Повар наш и впрямь напоминал косолапого. Мощный, крупный, свирепый с виду - но, по сути, славное создание. Когда я

только устроилась горничной в особняк, он глядел на меня хмуро и порыкивал, когда я лишний раз на кухню заходила. А

потом даже стал заботиться в своей грубоватой манере, подкармливать. Оценил, что я не боюсь отвечать ему и голову в

плечи не вжимаю, когда он ко мне обращается. Все остальные-то женщины из прислуги при нем на цыпочках ходят. Кроме,

пожалуй, Маришки. Маришку он тоже по-своему опекает.

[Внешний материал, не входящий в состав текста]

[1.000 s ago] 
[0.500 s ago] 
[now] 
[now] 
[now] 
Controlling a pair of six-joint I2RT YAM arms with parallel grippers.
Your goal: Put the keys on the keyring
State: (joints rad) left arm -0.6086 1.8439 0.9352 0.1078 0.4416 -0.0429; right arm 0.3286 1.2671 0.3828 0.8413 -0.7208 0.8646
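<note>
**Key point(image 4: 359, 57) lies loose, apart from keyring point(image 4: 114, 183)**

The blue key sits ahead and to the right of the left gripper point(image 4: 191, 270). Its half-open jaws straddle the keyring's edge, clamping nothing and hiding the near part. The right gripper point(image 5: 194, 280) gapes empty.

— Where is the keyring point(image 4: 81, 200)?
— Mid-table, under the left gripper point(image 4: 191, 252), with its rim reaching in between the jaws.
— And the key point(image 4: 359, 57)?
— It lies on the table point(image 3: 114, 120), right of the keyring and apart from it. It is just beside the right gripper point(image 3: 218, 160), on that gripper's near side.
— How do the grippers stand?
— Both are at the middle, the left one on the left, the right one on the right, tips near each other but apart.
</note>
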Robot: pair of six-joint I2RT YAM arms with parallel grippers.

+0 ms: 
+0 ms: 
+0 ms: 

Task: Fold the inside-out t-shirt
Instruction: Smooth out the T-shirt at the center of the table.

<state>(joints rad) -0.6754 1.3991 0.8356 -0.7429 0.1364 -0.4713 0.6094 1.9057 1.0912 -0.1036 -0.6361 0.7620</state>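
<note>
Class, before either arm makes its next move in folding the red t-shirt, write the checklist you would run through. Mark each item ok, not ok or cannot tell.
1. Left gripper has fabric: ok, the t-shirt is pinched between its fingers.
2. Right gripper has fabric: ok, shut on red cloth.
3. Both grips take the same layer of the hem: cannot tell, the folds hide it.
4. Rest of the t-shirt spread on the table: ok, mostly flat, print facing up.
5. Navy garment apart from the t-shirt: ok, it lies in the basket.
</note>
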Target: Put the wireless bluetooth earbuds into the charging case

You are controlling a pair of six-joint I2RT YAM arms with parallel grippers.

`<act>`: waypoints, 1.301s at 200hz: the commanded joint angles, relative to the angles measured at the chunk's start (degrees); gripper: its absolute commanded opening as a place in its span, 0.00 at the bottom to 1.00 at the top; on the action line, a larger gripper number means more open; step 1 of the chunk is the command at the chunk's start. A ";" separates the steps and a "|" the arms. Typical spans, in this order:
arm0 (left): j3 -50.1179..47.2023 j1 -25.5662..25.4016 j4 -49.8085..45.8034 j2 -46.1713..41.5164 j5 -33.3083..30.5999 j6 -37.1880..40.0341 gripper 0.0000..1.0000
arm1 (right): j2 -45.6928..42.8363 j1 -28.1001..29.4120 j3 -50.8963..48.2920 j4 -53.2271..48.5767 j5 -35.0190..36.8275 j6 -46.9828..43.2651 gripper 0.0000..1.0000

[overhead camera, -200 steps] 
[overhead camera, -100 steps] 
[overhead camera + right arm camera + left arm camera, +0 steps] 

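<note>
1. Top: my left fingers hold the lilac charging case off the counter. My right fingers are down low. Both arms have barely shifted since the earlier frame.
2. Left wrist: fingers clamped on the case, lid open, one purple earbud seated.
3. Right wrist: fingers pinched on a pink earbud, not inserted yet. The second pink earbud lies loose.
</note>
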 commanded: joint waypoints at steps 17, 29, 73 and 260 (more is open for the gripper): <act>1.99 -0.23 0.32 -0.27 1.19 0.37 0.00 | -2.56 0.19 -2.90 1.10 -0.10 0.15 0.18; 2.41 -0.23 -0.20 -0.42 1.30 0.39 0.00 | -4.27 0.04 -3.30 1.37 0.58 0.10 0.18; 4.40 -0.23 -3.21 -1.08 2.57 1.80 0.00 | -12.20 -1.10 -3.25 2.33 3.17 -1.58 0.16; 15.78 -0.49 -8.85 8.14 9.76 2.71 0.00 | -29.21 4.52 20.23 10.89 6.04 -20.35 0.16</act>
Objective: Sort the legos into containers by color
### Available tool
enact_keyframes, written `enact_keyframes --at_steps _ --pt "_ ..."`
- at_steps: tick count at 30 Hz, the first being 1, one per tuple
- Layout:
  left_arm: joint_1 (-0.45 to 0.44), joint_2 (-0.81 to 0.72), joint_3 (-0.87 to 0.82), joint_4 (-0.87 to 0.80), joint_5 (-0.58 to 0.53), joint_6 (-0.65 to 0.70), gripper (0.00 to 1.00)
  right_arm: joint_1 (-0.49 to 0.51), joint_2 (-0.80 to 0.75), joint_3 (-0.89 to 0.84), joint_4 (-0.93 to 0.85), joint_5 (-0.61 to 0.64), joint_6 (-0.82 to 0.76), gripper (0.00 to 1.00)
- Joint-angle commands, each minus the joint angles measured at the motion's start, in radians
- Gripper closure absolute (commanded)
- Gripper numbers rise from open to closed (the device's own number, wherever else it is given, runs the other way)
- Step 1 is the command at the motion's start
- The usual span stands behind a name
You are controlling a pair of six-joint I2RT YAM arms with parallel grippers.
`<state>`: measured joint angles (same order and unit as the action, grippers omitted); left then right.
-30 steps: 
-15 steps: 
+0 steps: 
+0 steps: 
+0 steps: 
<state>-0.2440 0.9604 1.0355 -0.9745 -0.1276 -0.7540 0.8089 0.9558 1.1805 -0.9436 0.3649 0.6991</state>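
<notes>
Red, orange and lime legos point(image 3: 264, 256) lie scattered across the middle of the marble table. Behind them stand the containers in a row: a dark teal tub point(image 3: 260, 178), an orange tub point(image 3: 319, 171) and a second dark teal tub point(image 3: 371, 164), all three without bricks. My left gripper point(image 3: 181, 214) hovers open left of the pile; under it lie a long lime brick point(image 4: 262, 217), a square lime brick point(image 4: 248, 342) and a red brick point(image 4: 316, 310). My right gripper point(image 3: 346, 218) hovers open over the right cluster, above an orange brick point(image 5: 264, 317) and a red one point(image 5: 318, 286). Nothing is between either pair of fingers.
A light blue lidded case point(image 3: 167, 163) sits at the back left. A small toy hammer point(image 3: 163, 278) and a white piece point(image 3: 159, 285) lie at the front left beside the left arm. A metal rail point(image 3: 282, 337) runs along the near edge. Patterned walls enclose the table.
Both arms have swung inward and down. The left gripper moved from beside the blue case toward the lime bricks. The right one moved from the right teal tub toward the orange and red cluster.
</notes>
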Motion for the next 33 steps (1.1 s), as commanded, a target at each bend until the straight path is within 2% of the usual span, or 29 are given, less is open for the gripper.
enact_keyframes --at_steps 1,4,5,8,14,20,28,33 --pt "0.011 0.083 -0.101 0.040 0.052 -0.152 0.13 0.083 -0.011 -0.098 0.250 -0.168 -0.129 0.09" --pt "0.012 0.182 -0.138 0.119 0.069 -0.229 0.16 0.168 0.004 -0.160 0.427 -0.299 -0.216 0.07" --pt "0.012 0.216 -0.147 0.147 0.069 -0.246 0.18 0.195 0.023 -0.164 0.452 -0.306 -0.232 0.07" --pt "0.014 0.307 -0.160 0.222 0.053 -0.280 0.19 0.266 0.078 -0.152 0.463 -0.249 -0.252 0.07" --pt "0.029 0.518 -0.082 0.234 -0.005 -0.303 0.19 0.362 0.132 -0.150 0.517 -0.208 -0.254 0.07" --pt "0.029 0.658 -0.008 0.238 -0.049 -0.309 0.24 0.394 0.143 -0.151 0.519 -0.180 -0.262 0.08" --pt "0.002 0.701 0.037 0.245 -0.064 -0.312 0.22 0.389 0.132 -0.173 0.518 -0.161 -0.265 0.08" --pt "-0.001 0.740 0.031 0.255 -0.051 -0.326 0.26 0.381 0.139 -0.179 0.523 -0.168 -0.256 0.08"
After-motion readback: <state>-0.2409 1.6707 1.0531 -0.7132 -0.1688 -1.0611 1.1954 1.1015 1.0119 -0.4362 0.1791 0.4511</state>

— Хороший зверь, — не стал спорить мужчина, и огладил с достоинством бороду. — А вот наш новый владетель - змея,

холоднокровный.

— Он приказал мне прислуживать ему.

Повар удивленно крякнул:

— В постели ублажать?

— Нет! — меня аж передернуло. Все центавриане мне кажутся андроидами, но этот… В нем сильнее чувствуется что-то

нечеловеческое. Недаром он сегодня меня вверг в панику. — Просто - прислуживать. Поиздеваться надо мной вздумал,

погонять.

— Так это… проси освободить от клятвы. По обычаю владетель должен отпустить подданного, который не желает ему

служить. Служба, она только по доброй воле допустима, иначе не по-нашенски.

— Это прекрасная мысль, Гу, — задумчиво проговорила я.

— А то ж! У нас, в Дарне, люди толковые. Вот, раньше, бывало… — Гу снова протянул мне бутылочку, и я машинально

сделала глоток из горлышка. Один глоток всего, но как хорошо отгоняет дурные мысли.

Я покосилась на повара и возблагодарила Звезды, что в этот час он тоже оказался на кухне. Иногда так хочется, чтобы кто-то

просто посидел рядом… Гу понес сущий вздор про исключительность энгорцев, дарнскую гордость, зону, но я слушала его,

не перебивая. Так и задремала…

Утром меня грубо растолкали и вытолкали с кухни. Я даже кофе не успела выпить, не говоря уже о том, чтобы чем-то

перекусить. А вот Гу, огромного и бородатого, никто не посмел сдвинуть с места - он так и дрых прямо за столом. Его храп

разносился по всей кухне.

Помятая, я поплелась в женскую спальню. Тогда-то память и вернулась, в компании с головной болью.